The pipeline will run 58.4 km across the Gulf of Ob, 5 m below the seabed. Novy Port residents will be connected to the UGSS as part of the project.

Gazprom is also building a gas processing plant. In addition to natural gas, it will process condensate and associated petroleum gas (APG). The company expects to be able to use up to 95% of produced APG.

The project’s total cost is more than ₽150 billion ($2 billion).

Novoportovskoye field is in the Yamalsky District of the Yamalo-Nenets Autonomous Okrug, 30 km from the coast of the Gulf of Ob. Recoverable reserves stand at 248 million tonnes of oil and condensate, and 266 bcm of gas, according to Gazprom. A total 14.87 million tonnes of oil equivalent were produced in 2020, 5% more than in 2019.

Full-scale production drilling at Novoportovskoye field started third-quarter 2014. Gazprom describes oil produced at Novoportovskoye field, Novy Port crude, as a unique light (35° API) low-sulfur (~0.1%) grade.

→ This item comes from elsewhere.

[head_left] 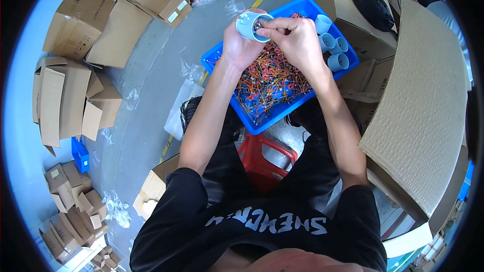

Venture Global LNG gets FERC approval for Calcasieu Pass Block 2 commissioning

Venture Global LNG has received US Federal Energy Regulatory Commission (FERC) permission to start Block 2 commissioning at its 10-million tonne/year (tpy) Calcasieu Pass LNG liquefaction plant in Cameron Parish, La. The plant is expected to start test production end-2021 or early 2022 and enter commercial service by mid-2022.

Calcasieu Pass will use 18 0.6-million tpy trains arranged in two-train blocks. Block 1 received FERC commissioning approval in early November 2021. 

Venture Global in December 2021 applied with FERC to develop its fourth LNG plant in Louisiana, the 20-million tpy CP2 LNG. The new project would be built adjacent to Calcasieu Pass LNG (OGJ Online, Dec. 3, 2021).

The company is also developing the 20-million tpy Plaquemines LNG and 20-million tpy Delta LNG plants, both in Plaquemines Parish, La. First production from Plaquemines LNG is expected in 2024.

Viva Energy signs MoU with Woodside for potential LNG supply

Viva Energy, operator of the Geelong refinery near Geelong in Victoria, and Woodside Petroleum Ltd., Perth, signed a memorandum of understanding (MoU) to engage in discussions that could lead to Woodside supplying LNG to Viva’s proposed regasification terminal at the Geelong site.

The agreement could result in Woodside gaining regasification rights for supply of gas to Australian east coast markets. The MoU provides a framework and timeline to negotiate binding regasification capacity commitments.

The agreement could underpin Viva’s plan for regasification at Geelong which includes a moored floating LNG reception terminal, extensions to the existing refinery jetty, and additional pipelines.

Scott Wyatt, Viva’s chief executive officer, said that Woodside’s participation in the gas terminal project highlights the value of LNG terminals as ‘virtual pipelines’ to deliver LNG from Australia and other sources to the country’s east coast domestic market.

In a parallel announcement Viva said it signed a heads of agreement (HoA) with global infrastructure and transport group Höegh LNG Ltd. to charter a floating storage and regasification unit for the proposed Geelong terminal.

The HoA sets out a framework and key terms for the negotiation of a binding time charter party agreement.

Viva is aiming to make a final investment decision to proceed with the Geelong project by third-quarter 2022.

Viva’s agreement is the second to involve Höegh in Australia’s race for construction of east coast LNG reception terminals.

In November 2021, Australian Industrial Energy (AIE) signed a long-term charter party agreement for its proposed terminal at Port Kembla on the New South Wales coast south of Sydney (OGJ Online, Nov. 30, 2021).